Among the lines below, copy exactly those from the one with "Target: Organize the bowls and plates" through the one with "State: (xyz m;", counting both ends.

_LISTED ENTRIES:_
=== Section Start ===

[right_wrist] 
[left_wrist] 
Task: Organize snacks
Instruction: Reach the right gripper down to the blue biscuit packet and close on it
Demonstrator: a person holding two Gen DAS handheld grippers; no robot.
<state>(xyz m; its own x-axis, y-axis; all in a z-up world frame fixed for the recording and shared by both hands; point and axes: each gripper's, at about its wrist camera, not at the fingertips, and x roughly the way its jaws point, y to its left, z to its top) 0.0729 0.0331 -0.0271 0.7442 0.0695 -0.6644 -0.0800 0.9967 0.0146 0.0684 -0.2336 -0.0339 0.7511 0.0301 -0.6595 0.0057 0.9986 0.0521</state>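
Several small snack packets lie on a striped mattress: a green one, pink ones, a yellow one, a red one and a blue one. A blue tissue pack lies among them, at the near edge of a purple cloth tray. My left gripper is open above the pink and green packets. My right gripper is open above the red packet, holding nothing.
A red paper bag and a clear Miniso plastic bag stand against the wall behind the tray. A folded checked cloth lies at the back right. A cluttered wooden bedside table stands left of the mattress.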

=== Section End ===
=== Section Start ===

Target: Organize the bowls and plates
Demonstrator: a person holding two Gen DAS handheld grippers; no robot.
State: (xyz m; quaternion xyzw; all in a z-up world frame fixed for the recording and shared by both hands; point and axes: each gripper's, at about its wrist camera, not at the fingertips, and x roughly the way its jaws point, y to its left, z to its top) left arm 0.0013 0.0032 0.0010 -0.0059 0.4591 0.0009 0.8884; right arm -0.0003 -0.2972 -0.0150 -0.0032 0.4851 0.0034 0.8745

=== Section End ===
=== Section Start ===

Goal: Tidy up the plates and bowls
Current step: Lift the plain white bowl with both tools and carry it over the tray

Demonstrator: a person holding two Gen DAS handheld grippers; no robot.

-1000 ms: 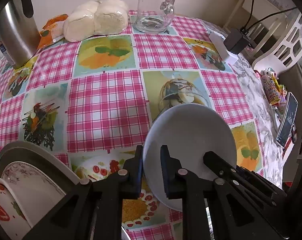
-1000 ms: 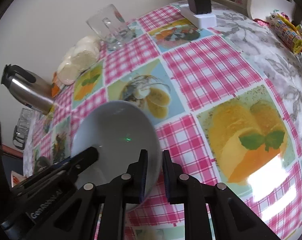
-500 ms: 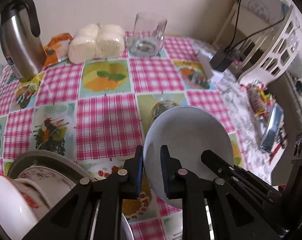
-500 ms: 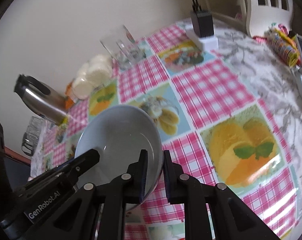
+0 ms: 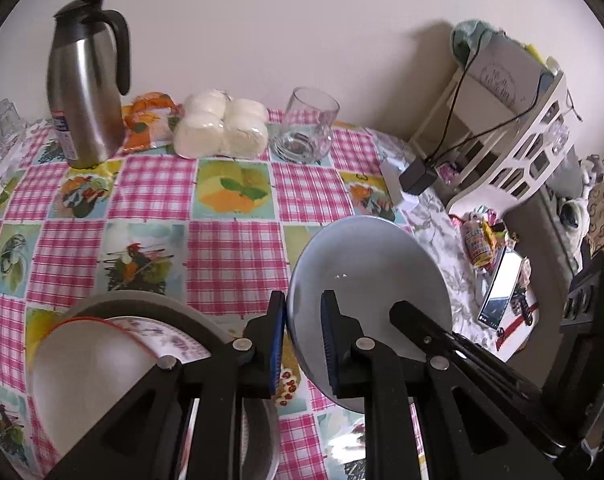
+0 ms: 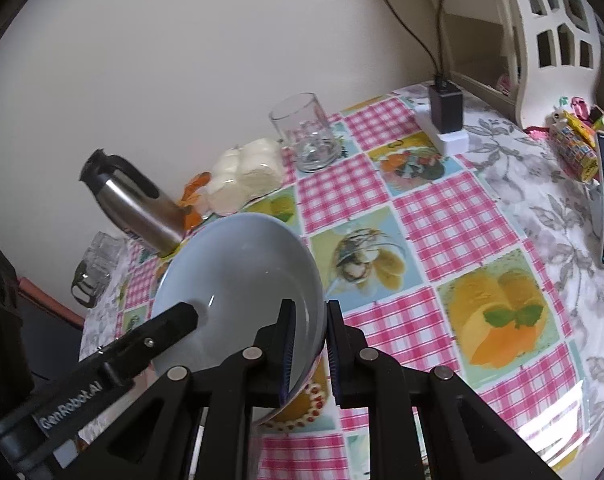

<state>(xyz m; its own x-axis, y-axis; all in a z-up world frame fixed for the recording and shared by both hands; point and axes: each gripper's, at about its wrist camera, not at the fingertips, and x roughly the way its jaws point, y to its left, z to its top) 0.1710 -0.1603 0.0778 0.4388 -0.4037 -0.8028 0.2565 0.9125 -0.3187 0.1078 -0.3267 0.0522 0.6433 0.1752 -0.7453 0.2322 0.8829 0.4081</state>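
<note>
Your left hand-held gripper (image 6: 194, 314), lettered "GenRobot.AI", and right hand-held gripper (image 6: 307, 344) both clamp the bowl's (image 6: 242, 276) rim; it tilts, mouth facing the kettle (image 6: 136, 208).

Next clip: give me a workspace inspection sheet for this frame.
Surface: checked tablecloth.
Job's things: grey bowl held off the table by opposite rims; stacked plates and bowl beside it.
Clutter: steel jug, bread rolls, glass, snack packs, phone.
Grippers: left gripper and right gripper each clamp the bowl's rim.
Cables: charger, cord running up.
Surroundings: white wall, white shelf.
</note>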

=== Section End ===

_ANSWER FOR THE TASK:_
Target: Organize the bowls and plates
Demonstrator: a person holding two Gen DAS handheld grippers; no robot.
State: (xyz m; quaternion xyzw; all in a z-up world frame fixed for the recording and shared by both hands; point and axes: each gripper's, at about its wrist camera, not at the fingertips, and x roughly the way its jaws point, y to its left, z to its top) left arm 0.0013 0.0032 0.0010 -0.0059 0.4591 0.0009 0.8884; right arm -0.0003 -0.2972 -0.0150 -0.0032 0.4851 0.0034 0.8745

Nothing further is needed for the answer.